Within four years Dubai had become a top-class global thoroughbred centre and Sheikh Mohammed's racing and breeding empires are now among the world's most powerful, influential and recognisable. FitzGerald oversaw the creation of the internationally recognised Emirates Racing Authority, the expansion to world-class standards of the country's biggest racetrack, Nad Al Sheba, and the founding in 1996 of the Dubai World Cup, the world's richest horse race.

FitzGerald, a scion of what was once one of Ireland's most illustrious families, was educated at Millfield and followed his late father Gerald, 8th Duke of Leinster, to Sandhurst and into the 5th Royal Iniskillings, achieving the rank of captain and serving on the Rhine and as part of UN forces in Cyprus.

After the army, FitzGerald, who rode as an amateur jockey in more than 100 races, arrived in Newmarket, the self-styled headquarters of British racing, and worked as assistant to two of the town's most respected trainers, Bruce Hobbs and Tom Jones, before setting up on his own.

He made an immediate impact. In his first season with a licence, 1986, his second runner, Sizzling Melody, was a winner, going on to win at Royal Ascot and prove himself the fastest two-year-old sprinter of his generation. For all FitzGerald's touch, though, the timing for a new and expanding enterprise based on luxury items was wrong and by 1991 the recession and rising interest rates had forced him out of business.

Newmarket's loss proved a gain for Dubai, and two more growing racing jurisdictions, Hong Kong and Macau. FitzGerald finished his Far Eastern stint with two years as director of racing at the Macau Jockey Club. Returning to Europe in 2002, he operated as a private trainer at Hoppegarten in Germany for three years, and took up the post as racing manager to one of his oldest Newmarket friends, Kirsten Rausing, whose Lanwades Stud racing and breeding operation has been successful at the highest level.

FitzGerald, a direct descendant of William The Conqueror, was born in 1952 in Co Kildare at Kilkea Castle, a medieval stronghold which had been a family seat for seven centuries but which has since been sold. As the second son, FitzGerald had the courtesy title, but not a seat in the House Of Lords. His older brother Maurice, a landscape gardener, is the 9th Duke of Leinster; after the death of his nephew Thomas in a car crash in Ireland in 1997, Fitzgerald became heir presumptive to the title, a position now held by his son Edward.

The FitzGeralds rank top of the Peerage of Ireland (as well as Dukes they have held a host of titles, including Earls of Kildare and Offaly), though no longer as powerfully landed as in their heyday.
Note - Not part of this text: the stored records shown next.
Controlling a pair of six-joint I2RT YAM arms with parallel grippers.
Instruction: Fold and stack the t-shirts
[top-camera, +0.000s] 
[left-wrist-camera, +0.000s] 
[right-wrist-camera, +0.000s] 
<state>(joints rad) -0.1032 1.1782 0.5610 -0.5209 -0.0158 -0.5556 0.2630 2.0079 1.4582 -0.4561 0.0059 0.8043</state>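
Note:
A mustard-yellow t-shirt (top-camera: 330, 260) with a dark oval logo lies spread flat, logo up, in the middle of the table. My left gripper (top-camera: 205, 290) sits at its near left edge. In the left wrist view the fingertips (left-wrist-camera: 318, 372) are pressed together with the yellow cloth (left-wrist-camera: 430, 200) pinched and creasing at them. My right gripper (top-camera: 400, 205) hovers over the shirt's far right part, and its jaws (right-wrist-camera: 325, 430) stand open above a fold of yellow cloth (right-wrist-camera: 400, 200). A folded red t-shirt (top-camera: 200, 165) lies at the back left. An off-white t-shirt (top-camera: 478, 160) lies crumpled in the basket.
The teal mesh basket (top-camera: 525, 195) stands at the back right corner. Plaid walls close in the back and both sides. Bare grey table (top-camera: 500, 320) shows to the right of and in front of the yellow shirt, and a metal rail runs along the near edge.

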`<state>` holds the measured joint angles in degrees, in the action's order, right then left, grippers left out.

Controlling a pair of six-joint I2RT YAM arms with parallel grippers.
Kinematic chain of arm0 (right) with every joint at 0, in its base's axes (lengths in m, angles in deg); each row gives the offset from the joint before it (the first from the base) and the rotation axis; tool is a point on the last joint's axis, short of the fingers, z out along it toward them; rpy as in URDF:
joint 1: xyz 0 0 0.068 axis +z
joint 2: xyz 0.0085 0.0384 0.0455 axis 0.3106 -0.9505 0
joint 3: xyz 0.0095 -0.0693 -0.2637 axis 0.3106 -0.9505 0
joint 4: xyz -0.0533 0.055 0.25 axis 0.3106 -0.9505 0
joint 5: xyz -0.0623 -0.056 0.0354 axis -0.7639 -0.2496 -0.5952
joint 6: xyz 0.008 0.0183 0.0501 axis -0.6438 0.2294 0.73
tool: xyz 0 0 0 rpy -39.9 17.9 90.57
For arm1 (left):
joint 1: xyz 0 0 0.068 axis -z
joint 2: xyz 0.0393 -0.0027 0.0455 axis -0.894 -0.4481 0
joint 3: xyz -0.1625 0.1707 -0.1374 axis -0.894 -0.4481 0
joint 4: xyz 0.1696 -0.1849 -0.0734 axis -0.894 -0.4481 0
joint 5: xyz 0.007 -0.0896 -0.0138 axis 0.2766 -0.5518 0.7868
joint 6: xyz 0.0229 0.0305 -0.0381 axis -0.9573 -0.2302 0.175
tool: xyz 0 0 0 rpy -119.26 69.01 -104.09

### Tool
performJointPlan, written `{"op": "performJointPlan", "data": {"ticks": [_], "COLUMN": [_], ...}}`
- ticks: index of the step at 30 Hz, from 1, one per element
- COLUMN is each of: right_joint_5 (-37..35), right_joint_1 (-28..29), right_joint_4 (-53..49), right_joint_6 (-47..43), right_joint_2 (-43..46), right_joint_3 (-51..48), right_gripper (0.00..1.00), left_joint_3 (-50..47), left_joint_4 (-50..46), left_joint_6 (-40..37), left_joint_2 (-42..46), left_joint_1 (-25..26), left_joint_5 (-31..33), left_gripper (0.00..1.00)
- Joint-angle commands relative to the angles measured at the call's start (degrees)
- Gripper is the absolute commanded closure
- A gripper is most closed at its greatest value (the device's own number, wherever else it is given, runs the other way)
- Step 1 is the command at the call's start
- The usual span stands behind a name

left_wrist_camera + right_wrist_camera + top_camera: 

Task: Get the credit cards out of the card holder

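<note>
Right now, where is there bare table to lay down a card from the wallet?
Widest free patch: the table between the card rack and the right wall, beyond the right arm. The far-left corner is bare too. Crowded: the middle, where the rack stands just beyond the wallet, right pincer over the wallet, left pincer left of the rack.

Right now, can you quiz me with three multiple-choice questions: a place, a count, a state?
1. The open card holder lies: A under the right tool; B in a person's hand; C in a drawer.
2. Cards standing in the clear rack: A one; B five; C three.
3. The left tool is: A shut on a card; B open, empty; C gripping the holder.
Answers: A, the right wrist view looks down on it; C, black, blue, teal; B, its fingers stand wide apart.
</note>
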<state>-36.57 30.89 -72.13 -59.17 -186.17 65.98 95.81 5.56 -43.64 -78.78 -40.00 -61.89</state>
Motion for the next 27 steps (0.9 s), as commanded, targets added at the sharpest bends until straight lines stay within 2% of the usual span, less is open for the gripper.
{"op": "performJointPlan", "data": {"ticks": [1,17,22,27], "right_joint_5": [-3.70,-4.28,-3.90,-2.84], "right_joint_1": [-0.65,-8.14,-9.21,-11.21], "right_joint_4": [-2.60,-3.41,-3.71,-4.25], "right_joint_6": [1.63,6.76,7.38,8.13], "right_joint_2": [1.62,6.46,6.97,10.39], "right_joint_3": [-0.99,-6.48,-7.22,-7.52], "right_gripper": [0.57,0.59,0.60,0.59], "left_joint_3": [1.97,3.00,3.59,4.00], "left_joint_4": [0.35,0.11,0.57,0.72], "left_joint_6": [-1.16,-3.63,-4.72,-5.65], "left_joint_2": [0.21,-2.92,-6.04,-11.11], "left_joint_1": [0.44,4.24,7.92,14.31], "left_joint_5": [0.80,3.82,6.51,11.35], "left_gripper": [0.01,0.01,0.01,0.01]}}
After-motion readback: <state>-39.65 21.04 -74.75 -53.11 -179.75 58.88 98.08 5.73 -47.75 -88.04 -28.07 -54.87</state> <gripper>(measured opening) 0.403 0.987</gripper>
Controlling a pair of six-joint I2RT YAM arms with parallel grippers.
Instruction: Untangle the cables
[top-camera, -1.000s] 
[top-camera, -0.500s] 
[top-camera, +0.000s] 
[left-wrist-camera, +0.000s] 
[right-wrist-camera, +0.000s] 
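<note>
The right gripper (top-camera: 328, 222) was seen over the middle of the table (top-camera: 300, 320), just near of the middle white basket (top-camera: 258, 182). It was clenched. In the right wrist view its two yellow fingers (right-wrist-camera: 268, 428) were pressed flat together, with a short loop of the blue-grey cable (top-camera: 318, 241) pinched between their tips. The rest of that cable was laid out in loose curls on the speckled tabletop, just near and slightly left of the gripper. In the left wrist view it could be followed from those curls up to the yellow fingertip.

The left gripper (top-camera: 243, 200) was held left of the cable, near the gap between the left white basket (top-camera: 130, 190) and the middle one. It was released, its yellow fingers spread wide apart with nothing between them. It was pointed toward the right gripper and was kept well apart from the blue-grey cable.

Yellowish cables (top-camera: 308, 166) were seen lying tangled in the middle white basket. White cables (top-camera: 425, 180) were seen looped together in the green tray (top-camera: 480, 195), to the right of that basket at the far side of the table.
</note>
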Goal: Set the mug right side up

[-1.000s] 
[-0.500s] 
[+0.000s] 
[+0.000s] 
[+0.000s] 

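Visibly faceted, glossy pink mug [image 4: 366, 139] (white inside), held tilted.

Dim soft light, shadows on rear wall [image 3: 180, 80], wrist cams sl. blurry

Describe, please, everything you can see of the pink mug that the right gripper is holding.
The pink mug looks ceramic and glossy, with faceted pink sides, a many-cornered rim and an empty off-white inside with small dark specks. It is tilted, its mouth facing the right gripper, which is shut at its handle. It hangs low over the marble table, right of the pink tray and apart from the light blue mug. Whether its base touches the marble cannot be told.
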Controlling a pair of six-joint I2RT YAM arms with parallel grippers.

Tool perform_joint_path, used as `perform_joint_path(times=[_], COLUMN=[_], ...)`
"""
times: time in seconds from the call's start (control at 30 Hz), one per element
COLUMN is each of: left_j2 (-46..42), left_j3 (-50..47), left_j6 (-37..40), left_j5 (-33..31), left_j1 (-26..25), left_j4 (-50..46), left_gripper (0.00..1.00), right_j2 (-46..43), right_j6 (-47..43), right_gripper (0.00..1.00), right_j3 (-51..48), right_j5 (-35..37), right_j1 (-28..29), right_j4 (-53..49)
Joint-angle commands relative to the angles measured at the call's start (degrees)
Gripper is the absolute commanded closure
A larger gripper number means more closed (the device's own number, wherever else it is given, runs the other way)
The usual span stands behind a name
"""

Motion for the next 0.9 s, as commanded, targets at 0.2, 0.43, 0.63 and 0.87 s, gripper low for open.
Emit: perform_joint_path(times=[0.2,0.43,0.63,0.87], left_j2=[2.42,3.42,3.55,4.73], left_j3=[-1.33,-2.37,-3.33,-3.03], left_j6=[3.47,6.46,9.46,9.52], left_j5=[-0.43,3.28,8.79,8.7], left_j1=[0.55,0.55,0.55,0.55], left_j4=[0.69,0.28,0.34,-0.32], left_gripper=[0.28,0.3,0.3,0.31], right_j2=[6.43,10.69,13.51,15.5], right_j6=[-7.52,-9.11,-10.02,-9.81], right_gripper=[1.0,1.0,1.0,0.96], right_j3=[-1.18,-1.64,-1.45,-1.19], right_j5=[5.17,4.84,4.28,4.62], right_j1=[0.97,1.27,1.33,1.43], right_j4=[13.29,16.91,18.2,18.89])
It was they who built the 12th-century Maynooth Castle (now a mostly-ruined tourist site), Leinster House, the stateliest of Dublin's Georgian buildings and now home of the Irish parliament, and the magnificent Palladian mansion Carton House, now a hotel and golf centre.

The dynasty's fortune is long gone and its history has been colourful. Of the 5th Duke Gerald's three sons, the eldest Maurice, briefly the 6th Duke, died in an Edinburgh lunatic asylum in 1922; the next Desmond is thought to have been killed in action in France in 1916; and the third Edward, a compulsive gambler, married a chorus girl, was bankrupted three times and committed suicide in a Pimlico bedsit in 1976. His only child, the 8th Duke – John FitzGerald's father – steadied the ship before his death at the age of 90 in 2004.

Circumstances not of his making meant that the hugely well-liked and respected John FitzGerald was involved in family upheaval when his wife Barbara, whom he married in 1982, left him to become the partner of Lester Piggott in her native Switzerland. In the media frenzy that followed he kept a typically low and classy profile.

FitzGerald, who died of cancer, was based in Britain for most of his life, but will be buried at his childhood home in Co Kildare. He never forgot his roots and six years ago, as guest of the Maynooth Historical Society, made an emotional return to the castle and to nearby Carton House. His daughter Hermione is a professional golfer.

SUE MONTGOMERY

Lord John FitzGerald, racing trainer: born Co Kildare, Ireland 3 March 1952; married 1982 Barbara Zindel (divorced 2013; one daughter, one son); died Newmarket 3 August 2015.